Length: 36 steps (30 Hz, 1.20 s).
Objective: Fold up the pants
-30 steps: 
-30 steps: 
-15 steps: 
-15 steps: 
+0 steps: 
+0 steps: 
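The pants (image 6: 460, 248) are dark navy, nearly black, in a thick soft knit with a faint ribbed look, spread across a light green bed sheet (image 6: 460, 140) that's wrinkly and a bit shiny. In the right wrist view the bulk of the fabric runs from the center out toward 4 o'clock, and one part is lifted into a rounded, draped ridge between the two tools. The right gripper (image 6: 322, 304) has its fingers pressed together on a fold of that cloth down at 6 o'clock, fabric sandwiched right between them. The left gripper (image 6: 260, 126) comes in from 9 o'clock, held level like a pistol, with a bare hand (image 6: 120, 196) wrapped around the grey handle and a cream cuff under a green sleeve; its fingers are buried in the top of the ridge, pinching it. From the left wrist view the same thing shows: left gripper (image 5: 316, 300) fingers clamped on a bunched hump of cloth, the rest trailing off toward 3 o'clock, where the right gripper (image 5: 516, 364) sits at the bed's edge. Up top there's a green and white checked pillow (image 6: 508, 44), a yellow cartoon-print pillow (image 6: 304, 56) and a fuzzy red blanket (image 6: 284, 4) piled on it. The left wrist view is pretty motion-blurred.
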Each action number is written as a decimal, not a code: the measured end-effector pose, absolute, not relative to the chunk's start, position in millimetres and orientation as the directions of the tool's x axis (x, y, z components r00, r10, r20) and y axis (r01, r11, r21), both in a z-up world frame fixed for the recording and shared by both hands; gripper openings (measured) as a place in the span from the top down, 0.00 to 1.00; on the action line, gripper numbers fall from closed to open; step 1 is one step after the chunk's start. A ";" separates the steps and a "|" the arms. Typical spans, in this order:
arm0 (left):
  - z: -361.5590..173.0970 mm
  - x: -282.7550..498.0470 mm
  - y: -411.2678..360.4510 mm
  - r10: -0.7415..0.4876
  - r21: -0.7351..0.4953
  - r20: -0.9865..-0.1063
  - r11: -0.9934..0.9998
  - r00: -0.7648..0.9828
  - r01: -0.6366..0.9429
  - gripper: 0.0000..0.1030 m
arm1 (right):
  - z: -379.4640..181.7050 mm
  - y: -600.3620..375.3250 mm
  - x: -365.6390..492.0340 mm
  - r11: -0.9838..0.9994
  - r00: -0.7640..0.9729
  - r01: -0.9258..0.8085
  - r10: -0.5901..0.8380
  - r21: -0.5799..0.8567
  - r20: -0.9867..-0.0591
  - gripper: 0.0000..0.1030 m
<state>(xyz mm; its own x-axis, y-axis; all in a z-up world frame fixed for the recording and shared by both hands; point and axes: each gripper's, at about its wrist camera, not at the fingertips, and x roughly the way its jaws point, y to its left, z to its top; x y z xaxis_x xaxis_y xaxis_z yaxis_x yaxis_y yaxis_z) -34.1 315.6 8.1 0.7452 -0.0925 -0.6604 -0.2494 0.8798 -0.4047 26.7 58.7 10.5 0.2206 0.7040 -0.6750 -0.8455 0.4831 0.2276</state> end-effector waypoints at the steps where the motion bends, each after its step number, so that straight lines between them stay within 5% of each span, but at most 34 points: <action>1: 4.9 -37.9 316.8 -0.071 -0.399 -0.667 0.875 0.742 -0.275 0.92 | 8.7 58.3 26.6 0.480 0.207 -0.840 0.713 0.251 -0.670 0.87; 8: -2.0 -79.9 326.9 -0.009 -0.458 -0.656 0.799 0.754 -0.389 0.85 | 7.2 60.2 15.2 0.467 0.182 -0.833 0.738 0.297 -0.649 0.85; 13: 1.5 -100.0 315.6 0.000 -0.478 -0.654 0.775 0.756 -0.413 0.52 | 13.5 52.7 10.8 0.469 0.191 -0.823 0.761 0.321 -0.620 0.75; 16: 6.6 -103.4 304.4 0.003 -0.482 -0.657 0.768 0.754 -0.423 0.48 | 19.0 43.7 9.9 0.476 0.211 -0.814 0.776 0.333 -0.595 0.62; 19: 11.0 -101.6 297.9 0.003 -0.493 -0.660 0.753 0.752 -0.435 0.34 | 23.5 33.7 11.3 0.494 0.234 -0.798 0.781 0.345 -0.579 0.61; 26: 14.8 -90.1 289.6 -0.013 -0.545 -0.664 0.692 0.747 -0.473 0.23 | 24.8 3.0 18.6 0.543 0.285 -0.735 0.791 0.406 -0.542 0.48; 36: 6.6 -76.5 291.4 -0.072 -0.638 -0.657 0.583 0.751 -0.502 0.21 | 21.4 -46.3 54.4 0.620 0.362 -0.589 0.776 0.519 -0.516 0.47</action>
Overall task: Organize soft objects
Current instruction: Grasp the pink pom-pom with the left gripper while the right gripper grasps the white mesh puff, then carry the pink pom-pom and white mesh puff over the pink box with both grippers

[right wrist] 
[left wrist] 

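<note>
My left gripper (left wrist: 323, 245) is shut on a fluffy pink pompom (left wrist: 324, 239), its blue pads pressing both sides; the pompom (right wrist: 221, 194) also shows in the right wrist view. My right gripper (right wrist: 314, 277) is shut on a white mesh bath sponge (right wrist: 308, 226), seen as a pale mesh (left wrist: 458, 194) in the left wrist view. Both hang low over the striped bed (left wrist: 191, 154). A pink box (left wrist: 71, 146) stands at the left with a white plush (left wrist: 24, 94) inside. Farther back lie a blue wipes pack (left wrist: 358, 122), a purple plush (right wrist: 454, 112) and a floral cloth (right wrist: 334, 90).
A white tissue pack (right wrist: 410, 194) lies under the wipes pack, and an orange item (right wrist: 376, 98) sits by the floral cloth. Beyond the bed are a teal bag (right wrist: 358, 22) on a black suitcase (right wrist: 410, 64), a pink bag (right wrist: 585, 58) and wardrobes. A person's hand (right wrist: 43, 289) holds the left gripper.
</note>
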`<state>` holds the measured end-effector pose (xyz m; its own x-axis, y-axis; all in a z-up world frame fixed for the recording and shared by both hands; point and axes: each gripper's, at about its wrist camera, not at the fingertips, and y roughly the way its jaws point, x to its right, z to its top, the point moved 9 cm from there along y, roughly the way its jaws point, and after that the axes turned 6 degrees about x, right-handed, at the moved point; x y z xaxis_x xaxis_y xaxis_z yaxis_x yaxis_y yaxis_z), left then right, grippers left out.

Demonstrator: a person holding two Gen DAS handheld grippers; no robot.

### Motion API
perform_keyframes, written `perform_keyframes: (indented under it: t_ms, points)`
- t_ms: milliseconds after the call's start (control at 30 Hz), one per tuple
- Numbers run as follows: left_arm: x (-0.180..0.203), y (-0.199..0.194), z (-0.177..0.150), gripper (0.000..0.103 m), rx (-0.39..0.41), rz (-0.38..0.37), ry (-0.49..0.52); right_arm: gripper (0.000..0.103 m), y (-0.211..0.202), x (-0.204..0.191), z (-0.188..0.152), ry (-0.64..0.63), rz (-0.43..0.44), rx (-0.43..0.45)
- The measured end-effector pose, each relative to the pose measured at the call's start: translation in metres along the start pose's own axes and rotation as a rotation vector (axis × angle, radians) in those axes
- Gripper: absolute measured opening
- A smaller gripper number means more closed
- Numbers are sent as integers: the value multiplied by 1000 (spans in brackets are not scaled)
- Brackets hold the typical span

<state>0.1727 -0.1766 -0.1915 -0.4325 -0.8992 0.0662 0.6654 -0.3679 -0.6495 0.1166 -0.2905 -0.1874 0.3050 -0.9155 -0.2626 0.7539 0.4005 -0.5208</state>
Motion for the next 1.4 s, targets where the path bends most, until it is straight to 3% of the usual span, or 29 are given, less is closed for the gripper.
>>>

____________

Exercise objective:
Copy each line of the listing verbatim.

Response area:
Length: 36 steps (30 Hz, 1.20 s).
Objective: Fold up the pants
-30 steps: 
-30 steps: 
-15 steps: 
-15 steps: 
+0 steps: 
+0 steps: 
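The pants (image 6: 460, 248) are dark navy, nearly black, in a thick soft knit with a faint ribbed look, spread across a light green bed sheet (image 6: 460, 140) that's wrinkly and a bit shiny. In the right wrist view the bulk of the fabric runs from the center out toward 4 o'clock, and one part is lifted into a rounded, draped ridge between the two tools. The right gripper (image 6: 322, 304) has its fingers pressed together on a fold of that cloth down at 6 o'clock, fabric sandwiched right between them. The left gripper (image 6: 260, 126) comes in from 9 o'clock, held level like a pistol, with a bare hand (image 6: 120, 196) wrapped around the grey handle and a cream cuff under a green sleeve; its fingers are buried in the top of the ridge, pinching it. From the left wrist view the same thing shows: left gripper (image 5: 316, 300) fingers clamped on a bunched hump of cloth, the rest trailing off toward 3 o'clock, where the right gripper (image 5: 516, 364) sits at the bed's edge. Up top there's a green and white checked pillow (image 6: 508, 44), a yellow cartoon-print pillow (image 6: 304, 56) and a fuzzy red blanket (image 6: 284, 4) piled on it. The left wrist view is pretty motion-blurred.
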Each action number is written as a decimal, not a code: the measured end-effector pose, absolute, not relative to the chunk's start, position in millimetres and orientation as the directions of the tool's x axis (x, y, z components r00, r10, r20) and y axis (r01, r11, r21), both in a z-up world frame fixed for the recording and shared by both hands; gripper openings (measured) as a place in the span from the top down, 0.00 to 1.00; on the action line, gripper numbers fall from closed to open; step 1 is one step after the chunk's start. A ";" separates the steps and a "|" the arms. Typical spans, in this order:
arm0 (left):
  - z: -361.5590..173.0970 mm
  - x: -282.7550..498.0470 mm
  - y: -411.2678..360.4510 mm
  - r10: -0.7415..0.4876
  - r21: -0.7351..0.4953
  - r20: -0.9865..-0.1063
  - r11: -0.9934..0.9998
  - r00: -0.7648..0.9828
  - r01: -0.6366..0.9429
  - gripper: 0.0000..0.1030 m
arm1 (right):
  - z: -379.4640..181.7050 mm
  - y: -600.3620..375.3250 mm
  - x: -365.6390..492.0340 mm
  - r11: -0.9838..0.9994
  - r00: -0.7640..0.9729
  - r01: -0.9258..0.8085
  - r10: -0.5901..0.8380
  - r21: -0.5799..0.8567
  - r20: -0.9867..-0.0591
  - gripper: 0.0000..0.1030 m
<state>(xyz mm; its own x-axis, y-axis; all in a z-up world frame fixed for the recording and shared by both hands; point and axes: each gripper's, at about its wrist camera, not at the fingertips, and x roughly the way its jaws point, y to its left, z to its top; x y z xaxis_x xaxis_y xaxis_z yaxis_x yaxis_y yaxis_z) -34.1 315.6 8.1 0.7452 -0.0925 -0.6604 -0.2494 0.8798 -0.4047 26.7 58.7 10.5 0.2206 0.7040 -0.6750 -0.8455 0.4831 0.2276</state> end-effector waypoints at the steps where the motion bends, each after its step number, so that straight lines between them stay within 5% of each span, but at most 34 points: <action>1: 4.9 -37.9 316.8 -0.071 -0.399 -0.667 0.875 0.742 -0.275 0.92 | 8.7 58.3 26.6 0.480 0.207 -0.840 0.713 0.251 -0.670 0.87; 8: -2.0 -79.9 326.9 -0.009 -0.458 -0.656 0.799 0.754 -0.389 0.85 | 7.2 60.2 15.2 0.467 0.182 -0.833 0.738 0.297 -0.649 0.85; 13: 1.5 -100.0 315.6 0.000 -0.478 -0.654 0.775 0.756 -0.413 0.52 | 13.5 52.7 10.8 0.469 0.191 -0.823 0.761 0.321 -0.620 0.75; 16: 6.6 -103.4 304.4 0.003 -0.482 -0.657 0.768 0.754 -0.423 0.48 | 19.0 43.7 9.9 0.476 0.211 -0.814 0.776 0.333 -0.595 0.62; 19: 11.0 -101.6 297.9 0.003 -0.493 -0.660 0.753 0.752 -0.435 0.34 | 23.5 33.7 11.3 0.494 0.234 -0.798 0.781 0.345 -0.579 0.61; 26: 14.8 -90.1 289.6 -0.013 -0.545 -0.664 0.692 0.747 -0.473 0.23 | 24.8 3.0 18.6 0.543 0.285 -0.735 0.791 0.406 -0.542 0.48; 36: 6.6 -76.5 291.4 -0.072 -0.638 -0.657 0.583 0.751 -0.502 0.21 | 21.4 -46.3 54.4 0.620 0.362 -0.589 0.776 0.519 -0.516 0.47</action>
Overall task: Organize soft objects
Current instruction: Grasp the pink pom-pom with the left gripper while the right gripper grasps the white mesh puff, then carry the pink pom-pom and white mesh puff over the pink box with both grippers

[right wrist] 
[left wrist] 

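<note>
My left gripper (left wrist: 323, 245) is shut on a fluffy pink pompom (left wrist: 324, 239), its blue pads pressing both sides; the pompom (right wrist: 221, 194) also shows in the right wrist view. My right gripper (right wrist: 314, 277) is shut on a white mesh bath sponge (right wrist: 308, 226), seen as a pale mesh (left wrist: 458, 194) in the left wrist view. Both hang low over the striped bed (left wrist: 191, 154). A pink box (left wrist: 71, 146) stands at the left with a white plush (left wrist: 24, 94) inside. Farther back lie a blue wipes pack (left wrist: 358, 122), a purple plush (right wrist: 454, 112) and a floral cloth (right wrist: 334, 90).
A white tissue pack (right wrist: 410, 194) lies under the wipes pack, and an orange item (right wrist: 376, 98) sits by the floral cloth. Beyond the bed are a teal bag (right wrist: 358, 22) on a black suitcase (right wrist: 410, 64), a pink bag (right wrist: 585, 58) and wardrobes. A person's hand (right wrist: 43, 289) holds the left gripper.
</note>
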`<state>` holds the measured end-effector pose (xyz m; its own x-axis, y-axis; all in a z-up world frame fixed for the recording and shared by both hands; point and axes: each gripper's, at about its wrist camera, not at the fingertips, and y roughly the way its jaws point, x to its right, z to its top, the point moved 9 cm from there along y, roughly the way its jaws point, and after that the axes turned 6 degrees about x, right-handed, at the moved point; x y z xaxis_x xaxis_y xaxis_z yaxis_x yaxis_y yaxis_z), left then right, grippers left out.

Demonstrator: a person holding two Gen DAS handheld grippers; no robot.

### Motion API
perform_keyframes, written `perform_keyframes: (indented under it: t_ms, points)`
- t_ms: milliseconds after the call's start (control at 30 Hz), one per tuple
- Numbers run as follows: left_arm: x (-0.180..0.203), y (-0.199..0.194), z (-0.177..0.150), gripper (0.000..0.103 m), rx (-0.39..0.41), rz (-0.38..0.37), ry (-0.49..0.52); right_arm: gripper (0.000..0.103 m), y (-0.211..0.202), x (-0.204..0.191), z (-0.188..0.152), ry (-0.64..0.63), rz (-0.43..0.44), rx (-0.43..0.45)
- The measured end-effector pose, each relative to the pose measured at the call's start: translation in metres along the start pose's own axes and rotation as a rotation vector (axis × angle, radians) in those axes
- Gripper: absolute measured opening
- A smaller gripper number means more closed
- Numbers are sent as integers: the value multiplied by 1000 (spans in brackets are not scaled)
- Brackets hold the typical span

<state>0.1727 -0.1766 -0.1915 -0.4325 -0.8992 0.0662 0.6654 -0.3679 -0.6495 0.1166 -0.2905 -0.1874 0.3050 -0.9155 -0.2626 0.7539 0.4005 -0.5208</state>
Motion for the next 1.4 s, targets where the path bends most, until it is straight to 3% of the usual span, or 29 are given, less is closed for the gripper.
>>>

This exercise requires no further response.